Denyut jantung Salman memacu. Frekuensi napasnya meningkat. Melantunkan istighfar terus menerus. Dokter Budiman yang masih berjaga bersama perawat lainnya secepat mungkin menyambangi. Riuh. Hactic. Berpadu dengan alarm monitor yang membuat bising dan pilu.
“Dokter Salman, biar kami yang tangani sekarang. Kalau Anda tak kuat, mohon menjauh dulu. Sekalian saya ijin melakukan RJP kalau diperlukan, ya,” ungkap dokter Budiman.
Salman sedikit menjauh, berada di ujung kaki ibunya.
“Suction! Bagging! Bagging, Kak!” pinta dokter Budiman kepada perawat.
Perawat memasang alat pompa napas manual, Ambubag. Menutupi hidung dan mulut Nuraini. Lalu dengan tangan kanan perawat itu memompa bagian self-inflating bag, yang menyerupai balon yang bisa dikempiskan dan dikembangkan berkali-kali. Salman pun sudah pernah melihat pemandangan itu selama menjalani kepaniteraan. Dan membuatnya semakin pilu, seperti teriris sembilu. Terisak. Menggugu.
Tuuuuuut! Keluar bunyi tut panjang dari layar monitor.
“EKG, mulai flat! Asistol! Nadi tak teraba!” teriak dokter Budiman. “RJP! RJP! Epinefrin!”
“Siap, Dok!”
“Tiga puluh kompresi dada, dua ventilasi! Kompresi 100 – 120 kali per menit! Biar saya yang kompresi!” tambah dokter Budiman, berbicara kencang tanpa titik koma.
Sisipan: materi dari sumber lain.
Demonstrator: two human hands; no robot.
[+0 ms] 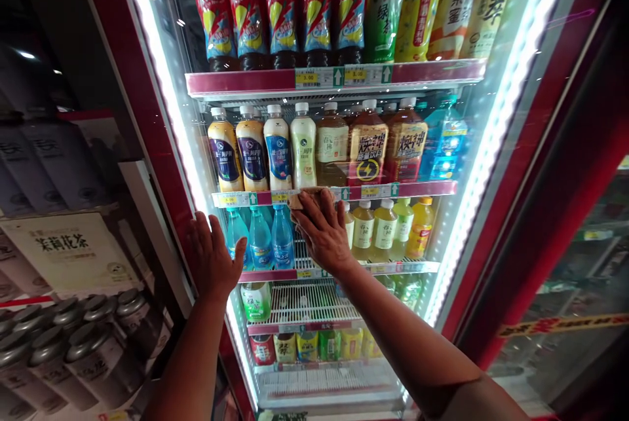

Pemandangan menyesakkan dan mencekam kini ada di hadapan Salman. Ingin sekali dia membantu ibunya sendiri. Tetapi karena belum ada kewenangan klinis, membatasinya melakukan hal itu. Rasa menyesal dan bersalahnya bertambah besar. Merasa ilmu yang sudah dia dapatkan selama ini, tak terpakai.
“Lanjut siklus berikutnya! Sampai dua menit, cek nadi lagi. Masih asistol, nih!” sambung dokter Budiman.
Dokter Budiman yang berada di sisi kanan bed, menyingsingkan lengan baju. Berusaha keras berulang-ulang “menghidupkan” jantung Nuraini yang tetap berhenti berdenyut. Sampai menit kedua puluh, pupil kedua mata Nuraini melebar sempurna. Mati batang otak. Usaha tim ICU kandas. Ibunda Salman berpulang. Dokter Budiman menyampaikan berita buruk itu kepada Salman. Memohon maaf atas segala usaha yang tidak berhasil. Takdir Allah telah menentukan semuanya.
“Sabar ya, Dok,” ungkap dokter Budiman, dengan keringat yang bercucuran. Matanya juga memerah. Bisa merasakan pilu sejawatnya.